Infelizmente, “The Limehouse Golem” passou pelos cinemas portugueses e pelos cinemas globais sem atrair grande interesse por parte do público. E digo infelizmente, porque o valor deste thriller merecia um pouco mais carinho e atenção, já que estamos perante um bom produto cinematográfico que, felizmente, conseguiu cativar a atenção da imprensa internacional que o encheu de justos elogios. 
E as perguntas que se impõem é: de que se trata esta obra e o que o torna tão especial? Comecemos pela primeira parte! A sua história desenrola-se em Londres no ano de 1880. No perigoso distrito de Limehouse, uma série de assassínios abalam a comunidade. Devido à natureza monstruosa e aterradora destes crimes, os jornais começam a espalhar a noticia que eles são obra de uma criatura demoníaca do folclore local, a que chamam de Golem. Sem pistas concretas, o departamento da polícia atribui o caso ao experiente Inspector Kildare, sem saber que foi colocado na investigação para servir de "bode expiatório", para o caso de não conseguirem apanhar o culpado. Reseliente, Kildare vai seguir as poucas pistas que obtém e que o levam a meandros escuros e personagens de natureza duvidosa, como o celebrado ator Dan Leno; Uncle, o dono de um obscuro teatro e Elizabeth Cree, uma bela cantora acusada do assassinato do seu marido, John Cree. 

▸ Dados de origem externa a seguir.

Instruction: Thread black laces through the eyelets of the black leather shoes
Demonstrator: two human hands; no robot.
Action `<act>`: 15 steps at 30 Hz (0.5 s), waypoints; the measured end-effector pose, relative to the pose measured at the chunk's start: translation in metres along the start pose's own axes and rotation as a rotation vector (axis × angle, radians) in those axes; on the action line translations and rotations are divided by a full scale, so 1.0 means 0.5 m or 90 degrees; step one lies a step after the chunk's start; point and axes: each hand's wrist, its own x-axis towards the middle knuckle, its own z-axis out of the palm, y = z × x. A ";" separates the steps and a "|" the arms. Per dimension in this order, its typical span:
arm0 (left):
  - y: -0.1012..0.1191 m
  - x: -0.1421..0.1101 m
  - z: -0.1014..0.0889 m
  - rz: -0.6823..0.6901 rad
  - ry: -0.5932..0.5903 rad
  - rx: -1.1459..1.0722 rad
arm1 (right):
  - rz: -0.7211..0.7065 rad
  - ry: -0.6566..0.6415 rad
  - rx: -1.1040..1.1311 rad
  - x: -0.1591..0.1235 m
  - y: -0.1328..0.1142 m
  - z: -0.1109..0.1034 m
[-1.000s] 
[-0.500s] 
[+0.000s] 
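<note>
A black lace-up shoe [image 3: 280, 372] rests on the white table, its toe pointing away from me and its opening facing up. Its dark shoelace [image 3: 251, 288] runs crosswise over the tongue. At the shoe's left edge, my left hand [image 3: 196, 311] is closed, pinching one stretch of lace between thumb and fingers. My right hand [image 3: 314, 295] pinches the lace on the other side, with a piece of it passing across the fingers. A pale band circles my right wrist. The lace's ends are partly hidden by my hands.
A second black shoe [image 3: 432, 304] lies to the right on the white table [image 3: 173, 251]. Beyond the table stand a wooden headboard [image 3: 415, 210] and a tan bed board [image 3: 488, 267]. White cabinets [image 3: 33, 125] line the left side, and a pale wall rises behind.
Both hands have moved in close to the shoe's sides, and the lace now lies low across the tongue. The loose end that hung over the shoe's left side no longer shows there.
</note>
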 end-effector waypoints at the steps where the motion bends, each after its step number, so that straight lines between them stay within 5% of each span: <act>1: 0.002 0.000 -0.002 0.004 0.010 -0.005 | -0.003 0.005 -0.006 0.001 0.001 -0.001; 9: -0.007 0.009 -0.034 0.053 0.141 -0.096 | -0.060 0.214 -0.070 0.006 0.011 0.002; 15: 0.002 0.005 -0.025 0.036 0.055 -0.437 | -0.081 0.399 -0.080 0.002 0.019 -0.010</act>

Feita a descrição do seu enredo, passemos então à segunda parte da questão. O que o torna tão especial? O seu argumento, para começar, pode não ser incrivelmente criativo ou inovador, mas apresenta uma evolução narrativa muito positiva e sempre atenta ao espírito do filme. A sua misteriosa trama passa por vários pontos de ebulição e consegue incutir com grande aproveitamento  vários sentimentos de suspense, terror, ação e até drama junto do espectador. A acompanhar um argumento muito positivo está uma componente técnica deslumbrante. A fotografia, a edição, a montagem, o guarda roupa e e os cenários em geral apresentam um nível de execução técnica muito apelativo, conseguindo assim transportar-nos na perfeição para o espírito negro da história e para o estilo clássico e sombrio de Londres do final do Século XIX!
É claro que não se poderia deixar de referir o seu portentoso elenco, onde a grande estrela é, sem dúvida, o experiente e intemporal Bill Nighy! Estamos habituados a vê-lo em filmes mais leves, mas é bom vê-lo também num registo bem mais sério e negro!